Inflation is a tax on savings.Tweet This
Inflation reduces the buying power of your money. If a cup of coffee costs $1 now, next year at this time it will cost $1.02 because of inflation. Your dollar is worth less than it was one year ago. So why do investors and especially foreign governments buy Treasuries?
The average investor likes them because they are so safe. Foreign countries have other motives. China buys them because it wants to keep its currency weaker than the US dollar because that means Chinese exports are cheaper than the US made products. This results in all the cheap crap places like Walmart sell. This practice creates a lot of jobs for the 1.4 billion Chinese.
The US likes this because Americans love buying cheap shit at Walmart. Selling debt to foreign countries helps fund government programs that grow our economy, and it keeps interest rates low.
It’s a Shell Game
Remember the example above about taking money from the bear trap budget for the food budget? We can do that, and the government does it too, but they can’t go about it quite so directly. If one department has more money than it needs, they use some of that money to buy Treasury Bonds. Then the government can transfer that money to a department with a budget shortfall.
The government shifts money around in this way all the time. The total amount of money is the same though just like it was in our household budget. In another bit of sleight of hand, the Fed can’t buy Treasury Bonds directly; it has to buy them on the open market.
Run it Like a Business
Some candidates like Michael Bloomberg run on the notion that he is a businessman, not a politician, and the government should be run like a business, i.e., be profitable without borrowing money. This is not the correct way to run a government though and not even how a business is run.
Businesses have debt, even successful ones. Imagine that you cracked the code of teleportation. You’ve worked it out on paper, but you need money to build the machine. You don’t want to get a loan to do it though because you don’t want to take on debt.
Okay, so you come up with various money-spinning ideas to fund your project. You print t-shirts, you start and monetize a blog and a podcast. In thirty years you have the money to build your machine. But you’re too late. Ten years ago some other person also cracked the code, but they borrowed money to build their machine. Now they’re a bazillionaire, and you have nothing.
The government is the same. We can’t wait for enough tax revenue comes in to do things like providing health care to citizens and build roads. We have to borrow money to do those necessary things.
Bitch Better Have My Money
What if China suddenly decides they want to call in all of their loans? Well, first of all, we saw above why China owning some of our debt is beneficial to their economy. And secondly, loans don’t work that way.
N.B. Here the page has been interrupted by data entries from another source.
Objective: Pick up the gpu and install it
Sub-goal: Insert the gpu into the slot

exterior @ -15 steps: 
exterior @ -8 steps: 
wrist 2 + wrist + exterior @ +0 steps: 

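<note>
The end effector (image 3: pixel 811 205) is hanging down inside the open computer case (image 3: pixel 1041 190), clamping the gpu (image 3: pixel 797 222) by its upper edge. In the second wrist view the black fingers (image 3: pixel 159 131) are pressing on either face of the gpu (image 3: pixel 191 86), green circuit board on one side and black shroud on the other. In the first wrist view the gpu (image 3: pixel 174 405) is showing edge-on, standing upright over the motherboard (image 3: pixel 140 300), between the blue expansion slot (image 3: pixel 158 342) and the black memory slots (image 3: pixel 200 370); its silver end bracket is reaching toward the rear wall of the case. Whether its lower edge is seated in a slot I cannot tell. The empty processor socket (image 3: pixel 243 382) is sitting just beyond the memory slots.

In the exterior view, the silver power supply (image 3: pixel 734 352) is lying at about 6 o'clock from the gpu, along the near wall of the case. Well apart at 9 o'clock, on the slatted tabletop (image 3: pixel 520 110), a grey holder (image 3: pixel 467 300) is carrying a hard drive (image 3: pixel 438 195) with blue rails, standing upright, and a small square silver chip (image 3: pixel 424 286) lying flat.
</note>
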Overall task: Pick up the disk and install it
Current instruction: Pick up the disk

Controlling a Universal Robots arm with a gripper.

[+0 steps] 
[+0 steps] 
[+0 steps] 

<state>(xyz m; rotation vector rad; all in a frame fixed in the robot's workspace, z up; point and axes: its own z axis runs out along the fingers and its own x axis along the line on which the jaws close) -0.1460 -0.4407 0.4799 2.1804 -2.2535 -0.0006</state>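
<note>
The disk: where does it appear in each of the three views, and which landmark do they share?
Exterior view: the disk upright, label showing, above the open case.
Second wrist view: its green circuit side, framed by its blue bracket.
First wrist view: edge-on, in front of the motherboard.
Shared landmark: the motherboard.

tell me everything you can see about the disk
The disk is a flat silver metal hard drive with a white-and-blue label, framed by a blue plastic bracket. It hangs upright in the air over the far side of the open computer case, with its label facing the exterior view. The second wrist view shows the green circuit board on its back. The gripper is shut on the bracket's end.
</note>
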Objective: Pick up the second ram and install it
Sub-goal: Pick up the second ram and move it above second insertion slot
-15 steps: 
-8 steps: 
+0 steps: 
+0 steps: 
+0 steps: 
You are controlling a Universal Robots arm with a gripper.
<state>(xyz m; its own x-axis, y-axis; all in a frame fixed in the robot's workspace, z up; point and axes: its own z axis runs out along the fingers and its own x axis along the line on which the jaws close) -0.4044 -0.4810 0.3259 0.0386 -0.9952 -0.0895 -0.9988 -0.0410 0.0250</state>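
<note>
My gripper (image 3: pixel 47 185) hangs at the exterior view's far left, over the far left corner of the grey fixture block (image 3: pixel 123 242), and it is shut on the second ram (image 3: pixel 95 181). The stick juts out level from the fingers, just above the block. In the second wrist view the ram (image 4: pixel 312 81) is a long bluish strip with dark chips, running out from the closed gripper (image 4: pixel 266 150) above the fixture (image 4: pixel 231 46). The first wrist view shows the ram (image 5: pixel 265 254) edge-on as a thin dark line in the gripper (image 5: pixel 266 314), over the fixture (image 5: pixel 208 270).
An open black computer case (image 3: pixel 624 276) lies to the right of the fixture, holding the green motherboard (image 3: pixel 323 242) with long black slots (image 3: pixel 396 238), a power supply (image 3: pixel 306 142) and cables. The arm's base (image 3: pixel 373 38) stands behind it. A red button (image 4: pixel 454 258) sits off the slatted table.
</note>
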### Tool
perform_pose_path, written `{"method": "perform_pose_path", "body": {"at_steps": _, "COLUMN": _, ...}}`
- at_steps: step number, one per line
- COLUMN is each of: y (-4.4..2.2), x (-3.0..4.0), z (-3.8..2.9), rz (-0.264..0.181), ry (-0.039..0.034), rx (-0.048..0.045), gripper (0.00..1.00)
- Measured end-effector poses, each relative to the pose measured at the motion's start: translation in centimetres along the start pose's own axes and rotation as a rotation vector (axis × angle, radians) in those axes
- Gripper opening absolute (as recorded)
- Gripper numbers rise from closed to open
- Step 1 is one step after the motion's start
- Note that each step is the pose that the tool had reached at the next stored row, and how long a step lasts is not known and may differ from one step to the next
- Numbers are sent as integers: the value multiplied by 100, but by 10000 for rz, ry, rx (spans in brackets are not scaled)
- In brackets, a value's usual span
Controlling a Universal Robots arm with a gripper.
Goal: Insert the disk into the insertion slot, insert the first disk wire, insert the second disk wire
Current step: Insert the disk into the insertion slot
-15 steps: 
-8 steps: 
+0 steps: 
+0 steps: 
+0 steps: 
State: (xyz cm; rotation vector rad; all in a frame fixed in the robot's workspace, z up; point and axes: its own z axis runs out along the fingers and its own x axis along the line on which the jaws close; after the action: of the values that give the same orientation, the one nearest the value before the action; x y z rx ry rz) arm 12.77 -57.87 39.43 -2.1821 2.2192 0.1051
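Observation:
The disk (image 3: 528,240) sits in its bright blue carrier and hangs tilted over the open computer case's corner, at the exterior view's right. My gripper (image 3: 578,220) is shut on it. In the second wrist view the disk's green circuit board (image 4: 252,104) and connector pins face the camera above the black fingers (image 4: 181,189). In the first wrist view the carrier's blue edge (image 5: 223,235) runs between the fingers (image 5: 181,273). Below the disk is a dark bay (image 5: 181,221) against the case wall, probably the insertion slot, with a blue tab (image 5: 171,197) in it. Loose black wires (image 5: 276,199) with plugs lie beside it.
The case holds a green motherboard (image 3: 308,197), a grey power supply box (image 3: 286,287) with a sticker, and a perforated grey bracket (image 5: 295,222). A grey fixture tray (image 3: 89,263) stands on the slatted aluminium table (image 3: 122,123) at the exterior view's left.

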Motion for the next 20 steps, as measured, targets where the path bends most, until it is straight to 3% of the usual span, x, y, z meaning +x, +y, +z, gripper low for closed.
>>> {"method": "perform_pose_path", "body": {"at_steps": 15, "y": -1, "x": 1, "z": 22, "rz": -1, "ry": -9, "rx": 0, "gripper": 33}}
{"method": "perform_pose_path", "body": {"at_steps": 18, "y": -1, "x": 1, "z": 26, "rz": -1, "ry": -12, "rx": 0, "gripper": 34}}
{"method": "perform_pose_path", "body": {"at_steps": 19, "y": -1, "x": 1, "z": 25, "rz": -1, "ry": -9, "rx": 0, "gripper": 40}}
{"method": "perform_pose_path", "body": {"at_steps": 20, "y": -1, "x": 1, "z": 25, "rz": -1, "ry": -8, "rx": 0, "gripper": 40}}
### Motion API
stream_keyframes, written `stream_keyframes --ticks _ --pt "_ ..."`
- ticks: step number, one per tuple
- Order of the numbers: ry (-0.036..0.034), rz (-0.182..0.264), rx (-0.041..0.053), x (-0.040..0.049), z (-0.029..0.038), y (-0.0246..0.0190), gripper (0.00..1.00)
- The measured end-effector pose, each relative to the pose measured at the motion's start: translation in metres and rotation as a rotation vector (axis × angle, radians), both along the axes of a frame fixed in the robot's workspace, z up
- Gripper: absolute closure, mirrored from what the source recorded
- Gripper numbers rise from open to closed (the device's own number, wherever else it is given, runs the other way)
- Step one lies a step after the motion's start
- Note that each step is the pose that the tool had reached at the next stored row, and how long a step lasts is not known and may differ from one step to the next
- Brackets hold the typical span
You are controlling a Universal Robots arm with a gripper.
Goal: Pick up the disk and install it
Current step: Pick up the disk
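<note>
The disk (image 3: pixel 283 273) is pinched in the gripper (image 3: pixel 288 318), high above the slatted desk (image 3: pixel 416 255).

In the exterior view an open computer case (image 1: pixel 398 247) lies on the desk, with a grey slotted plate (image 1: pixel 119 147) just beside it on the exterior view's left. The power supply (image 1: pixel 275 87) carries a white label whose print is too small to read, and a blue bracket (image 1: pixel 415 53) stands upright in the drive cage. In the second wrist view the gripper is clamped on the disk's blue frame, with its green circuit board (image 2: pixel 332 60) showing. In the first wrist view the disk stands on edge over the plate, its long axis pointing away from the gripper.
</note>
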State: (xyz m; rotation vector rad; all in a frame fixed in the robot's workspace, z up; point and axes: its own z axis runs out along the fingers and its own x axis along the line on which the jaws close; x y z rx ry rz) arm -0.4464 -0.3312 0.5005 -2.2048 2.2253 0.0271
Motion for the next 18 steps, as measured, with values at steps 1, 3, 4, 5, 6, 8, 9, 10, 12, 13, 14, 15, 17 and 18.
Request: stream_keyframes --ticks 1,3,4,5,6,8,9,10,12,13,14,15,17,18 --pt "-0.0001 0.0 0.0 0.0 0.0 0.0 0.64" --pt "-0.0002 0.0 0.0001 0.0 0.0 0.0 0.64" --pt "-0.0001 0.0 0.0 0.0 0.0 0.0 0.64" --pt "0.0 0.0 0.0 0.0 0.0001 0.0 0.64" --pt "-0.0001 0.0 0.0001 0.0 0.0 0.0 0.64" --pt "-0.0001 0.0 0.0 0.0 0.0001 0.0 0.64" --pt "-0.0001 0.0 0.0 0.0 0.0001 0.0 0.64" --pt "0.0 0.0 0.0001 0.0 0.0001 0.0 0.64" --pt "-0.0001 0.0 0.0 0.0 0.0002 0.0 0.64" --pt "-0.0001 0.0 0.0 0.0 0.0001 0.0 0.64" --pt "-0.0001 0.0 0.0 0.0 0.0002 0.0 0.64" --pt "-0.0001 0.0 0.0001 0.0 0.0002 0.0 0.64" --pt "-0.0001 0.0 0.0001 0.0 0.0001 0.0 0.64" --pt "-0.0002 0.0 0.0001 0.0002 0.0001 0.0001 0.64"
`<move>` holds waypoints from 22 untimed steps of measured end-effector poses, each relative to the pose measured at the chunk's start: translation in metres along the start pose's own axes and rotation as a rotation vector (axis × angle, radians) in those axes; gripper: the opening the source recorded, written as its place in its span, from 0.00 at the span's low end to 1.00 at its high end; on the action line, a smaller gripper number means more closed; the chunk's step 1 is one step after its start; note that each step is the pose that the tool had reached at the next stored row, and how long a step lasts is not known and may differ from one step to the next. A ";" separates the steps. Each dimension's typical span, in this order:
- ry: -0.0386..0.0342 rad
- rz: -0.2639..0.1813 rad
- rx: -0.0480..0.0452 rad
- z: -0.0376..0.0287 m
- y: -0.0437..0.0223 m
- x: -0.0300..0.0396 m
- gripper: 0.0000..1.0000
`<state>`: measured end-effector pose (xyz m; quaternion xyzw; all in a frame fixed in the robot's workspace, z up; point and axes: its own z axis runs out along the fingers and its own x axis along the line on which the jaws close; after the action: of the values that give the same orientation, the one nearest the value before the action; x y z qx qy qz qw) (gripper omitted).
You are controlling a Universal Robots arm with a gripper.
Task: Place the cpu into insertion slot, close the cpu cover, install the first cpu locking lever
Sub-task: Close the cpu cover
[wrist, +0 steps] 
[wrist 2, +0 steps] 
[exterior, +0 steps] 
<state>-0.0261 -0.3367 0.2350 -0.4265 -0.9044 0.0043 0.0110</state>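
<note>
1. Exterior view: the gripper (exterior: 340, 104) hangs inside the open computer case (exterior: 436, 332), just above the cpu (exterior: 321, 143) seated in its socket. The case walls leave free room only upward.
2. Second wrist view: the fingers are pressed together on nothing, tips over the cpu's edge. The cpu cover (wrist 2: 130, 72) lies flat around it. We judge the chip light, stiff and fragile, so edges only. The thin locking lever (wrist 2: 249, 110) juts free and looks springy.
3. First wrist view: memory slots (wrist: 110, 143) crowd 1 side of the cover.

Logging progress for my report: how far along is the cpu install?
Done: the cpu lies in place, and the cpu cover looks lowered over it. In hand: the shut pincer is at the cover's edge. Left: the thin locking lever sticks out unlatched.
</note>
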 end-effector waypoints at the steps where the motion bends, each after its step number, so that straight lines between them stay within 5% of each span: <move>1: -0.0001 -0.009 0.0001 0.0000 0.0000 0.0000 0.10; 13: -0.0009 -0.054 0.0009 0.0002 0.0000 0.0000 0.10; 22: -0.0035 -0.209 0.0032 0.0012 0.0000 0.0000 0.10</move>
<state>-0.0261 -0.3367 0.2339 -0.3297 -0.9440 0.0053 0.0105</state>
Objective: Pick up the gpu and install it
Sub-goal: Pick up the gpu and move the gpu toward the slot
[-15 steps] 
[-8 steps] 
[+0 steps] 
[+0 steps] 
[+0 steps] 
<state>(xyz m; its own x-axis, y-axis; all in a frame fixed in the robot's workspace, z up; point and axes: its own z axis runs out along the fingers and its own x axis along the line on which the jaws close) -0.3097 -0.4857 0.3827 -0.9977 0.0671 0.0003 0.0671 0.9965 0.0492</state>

If you have a 30-year mortgage, the bank isn’t going to call you up in year 11 and tell you they want the balance paid now. Loans have terms whether they are loans from one country to another or from a bank to a consumer.
Just Write it Off
This is America, and we write our own rules. Why don’t we just erase the national debt? It would be unconstitutional to do so. It’s in there, way at the bottom:
The validity of the public debt of the United States, authorized by law, including debts incurred for payment of pensions and bounties for services in suppressing insurrection or rebellion, shall not be questioned.
The purpose of this amendment was to quell fears of insolvency over the debt incurred during the Civil War. Defaulting on the debt would also crush trust in the US both by citizens and foreign governments.
It’s Not the Taxes Dummy
If we consider all taxes collected as a fraction of the GDP as a pie, from 1950 to the present, the taxes collected are about 17% of the pie. Whatever happened to tax rates, the top marginal rate, the capital gains rate, the estate tax rate, in that same period, whether they were raised or lowered, the government collected the same 17% of the pie.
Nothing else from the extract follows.